(Problem to solve) Write the listing out again, all of it, word for word.

(Data excerpt)
++++++++++

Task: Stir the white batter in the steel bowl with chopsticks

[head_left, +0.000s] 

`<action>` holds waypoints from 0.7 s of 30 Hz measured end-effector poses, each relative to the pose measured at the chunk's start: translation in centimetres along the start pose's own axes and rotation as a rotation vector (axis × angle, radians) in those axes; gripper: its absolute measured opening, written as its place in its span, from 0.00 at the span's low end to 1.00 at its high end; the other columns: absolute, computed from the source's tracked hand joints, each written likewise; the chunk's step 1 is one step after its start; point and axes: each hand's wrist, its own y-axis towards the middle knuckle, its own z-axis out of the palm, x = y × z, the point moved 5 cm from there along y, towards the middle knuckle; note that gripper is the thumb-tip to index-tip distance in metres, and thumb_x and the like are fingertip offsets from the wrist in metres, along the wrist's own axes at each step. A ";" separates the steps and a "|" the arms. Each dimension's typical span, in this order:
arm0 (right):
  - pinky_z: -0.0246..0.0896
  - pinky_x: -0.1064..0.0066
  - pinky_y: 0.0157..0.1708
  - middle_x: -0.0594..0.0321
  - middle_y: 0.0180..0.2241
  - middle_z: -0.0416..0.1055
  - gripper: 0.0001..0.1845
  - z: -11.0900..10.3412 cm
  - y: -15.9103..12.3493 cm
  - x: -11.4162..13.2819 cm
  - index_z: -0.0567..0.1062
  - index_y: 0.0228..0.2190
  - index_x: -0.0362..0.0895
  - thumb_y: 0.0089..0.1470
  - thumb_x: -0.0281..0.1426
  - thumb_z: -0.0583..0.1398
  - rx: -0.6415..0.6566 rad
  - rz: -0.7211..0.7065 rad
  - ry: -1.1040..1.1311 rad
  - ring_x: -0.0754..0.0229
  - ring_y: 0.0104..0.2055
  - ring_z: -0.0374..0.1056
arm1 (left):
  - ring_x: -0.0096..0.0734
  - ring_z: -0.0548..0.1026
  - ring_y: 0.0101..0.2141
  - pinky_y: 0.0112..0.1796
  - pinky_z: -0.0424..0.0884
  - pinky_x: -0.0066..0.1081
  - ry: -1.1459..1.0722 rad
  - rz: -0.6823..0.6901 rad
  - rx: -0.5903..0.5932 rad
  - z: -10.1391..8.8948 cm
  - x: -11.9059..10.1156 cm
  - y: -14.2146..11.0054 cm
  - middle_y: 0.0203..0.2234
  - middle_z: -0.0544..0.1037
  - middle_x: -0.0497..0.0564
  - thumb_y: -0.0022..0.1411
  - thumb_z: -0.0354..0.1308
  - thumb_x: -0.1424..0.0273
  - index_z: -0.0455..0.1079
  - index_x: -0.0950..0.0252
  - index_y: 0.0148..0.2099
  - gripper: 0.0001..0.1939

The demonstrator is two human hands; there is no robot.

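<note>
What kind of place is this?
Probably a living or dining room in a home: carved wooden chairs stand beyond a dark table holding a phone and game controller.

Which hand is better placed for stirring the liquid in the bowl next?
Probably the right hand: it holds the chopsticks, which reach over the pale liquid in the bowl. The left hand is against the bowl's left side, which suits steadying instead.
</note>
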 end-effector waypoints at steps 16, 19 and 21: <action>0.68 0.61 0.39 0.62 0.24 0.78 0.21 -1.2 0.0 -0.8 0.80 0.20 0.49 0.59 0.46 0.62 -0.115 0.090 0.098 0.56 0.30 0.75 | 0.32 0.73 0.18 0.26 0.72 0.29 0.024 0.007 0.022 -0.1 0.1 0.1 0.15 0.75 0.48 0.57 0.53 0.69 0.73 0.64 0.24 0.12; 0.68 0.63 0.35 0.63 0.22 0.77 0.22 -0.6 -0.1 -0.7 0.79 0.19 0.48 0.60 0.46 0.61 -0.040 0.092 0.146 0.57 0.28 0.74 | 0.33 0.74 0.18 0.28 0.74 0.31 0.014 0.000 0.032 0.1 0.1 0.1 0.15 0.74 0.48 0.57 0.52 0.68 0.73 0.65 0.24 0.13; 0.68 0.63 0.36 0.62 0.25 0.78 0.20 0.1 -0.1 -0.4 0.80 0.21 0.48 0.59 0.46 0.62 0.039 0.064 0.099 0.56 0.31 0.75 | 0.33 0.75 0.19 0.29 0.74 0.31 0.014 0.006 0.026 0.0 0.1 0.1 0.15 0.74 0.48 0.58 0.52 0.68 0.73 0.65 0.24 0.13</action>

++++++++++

(Solution for this exercise)
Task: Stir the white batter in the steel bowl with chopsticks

[head_left, +0.000s] 

`<action>` holds waypoints from 0.7 s of 30 Hz measured end-effector poses, each relative to the pose measured at the chunk's start: translation in centimetres along the start pose's own axes and rotation as a rotation vector (axis × angle, radians) in those axes; gripper: its absolute measured opening, written as its place in its span, from 0.00 at the span's low end to 1.00 at its high end; the other columns: absolute, computed from the source's tracked hand joints, each written likewise; the chunk's step 1 is one step after its start; point and axes: each hand's wrist, its own y-axis towards the middle knuckle, its own z-axis out of the palm, x = y × z, the point moved 5 cm from there along y, towards the middle knuckle; note that gripper is the thumb-tip to index-tip distance in metres, and thumb_x and the like are fingertip offsets from the wrist in metres, along the wrist's own axes at each step. A ";" separates the steps and a "|" the arms. Each dimension's typical span, in this order:
arm0 (right):
  - pinky_z: -0.0246..0.0896
  - pinky_x: -0.1064..0.0066
  - pinky_y: 0.0157..0.1708
  - middle_x: -0.0594..0.0321
  - middle_y: 0.0180..0.2241
  - middle_z: -0.0416..0.1055
  - gripper: 0.0001..0.1845
  - z: -11.0900..10.3412 cm
  - y: -15.9103..12.3493 cm
  - x: -11.4162..13.2819 cm
  - index_z: -0.0567..0.1062
  - index_y: 0.0228..0.2190
  - index_x: -0.0362..0.0895
  - thumb_y: 0.0089..0.1470
  - thumb_x: -0.0281..0.1426
  - thumb_z: -0.0583..0.1398
  - rx: -0.6415..0.6566 rad
  - rz: -0.7211..0.7065 rad
  - ry: -1.1040..1.1311 rad
  - ring_x: -0.0754..0.0229
  - ring_y: 0.0104..0.2055
  - ring_z: -0.0374..0.1056
arm1 (left):
  - ring_x: -0.0096..0.0734
  - ring_z: -0.0548..0.1026
  - ring_y: 0.0101..0.2141
  - pinky_y: 0.0112..0.1796
  - pinky_z: -0.0424..0.0884
  - pinky_x: -0.0066..0.1081
  - ry: -1.1459..1.0722 rad
  - rz: -0.6823..0.6901 rad
  - rx: -0.5903..0.5932 rad
  - z: -10.1391..8.8948 cm
  - x: -11.9059..10.1156 cm
  - y: -14.2146..11.0054 cm
  - middle_y: 0.0203..0.2234
  - middle_z: -0.0544..0.1037
  - middle_x: -0.0497..0.0564
  - thumb_y: -0.0022..0.1411
  - thumb_z: -0.0354..0.1308
  - thumb_x: -0.1424..0.0273
  - index_z: -0.0455..0.1079
  - index_x: -0.0950..0.0252
  - index_y: 0.0148..0.2099
  - gripper: 0.0001..0.1939

The demonstrator is two human hands; there is no robot.

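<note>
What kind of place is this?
Probably a living or dining room in a home: carved wooden chairs stand beyond a dark table holding a phone and game controller.

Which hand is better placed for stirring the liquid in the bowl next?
Probably the right hand: it holds the chopsticks, which reach over the pale liquid in the bowl. The left hand is against the bowl's left side, which suits steadying instead.
</note>
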 end-effector waypoints at steps 16, 19 and 21: <action>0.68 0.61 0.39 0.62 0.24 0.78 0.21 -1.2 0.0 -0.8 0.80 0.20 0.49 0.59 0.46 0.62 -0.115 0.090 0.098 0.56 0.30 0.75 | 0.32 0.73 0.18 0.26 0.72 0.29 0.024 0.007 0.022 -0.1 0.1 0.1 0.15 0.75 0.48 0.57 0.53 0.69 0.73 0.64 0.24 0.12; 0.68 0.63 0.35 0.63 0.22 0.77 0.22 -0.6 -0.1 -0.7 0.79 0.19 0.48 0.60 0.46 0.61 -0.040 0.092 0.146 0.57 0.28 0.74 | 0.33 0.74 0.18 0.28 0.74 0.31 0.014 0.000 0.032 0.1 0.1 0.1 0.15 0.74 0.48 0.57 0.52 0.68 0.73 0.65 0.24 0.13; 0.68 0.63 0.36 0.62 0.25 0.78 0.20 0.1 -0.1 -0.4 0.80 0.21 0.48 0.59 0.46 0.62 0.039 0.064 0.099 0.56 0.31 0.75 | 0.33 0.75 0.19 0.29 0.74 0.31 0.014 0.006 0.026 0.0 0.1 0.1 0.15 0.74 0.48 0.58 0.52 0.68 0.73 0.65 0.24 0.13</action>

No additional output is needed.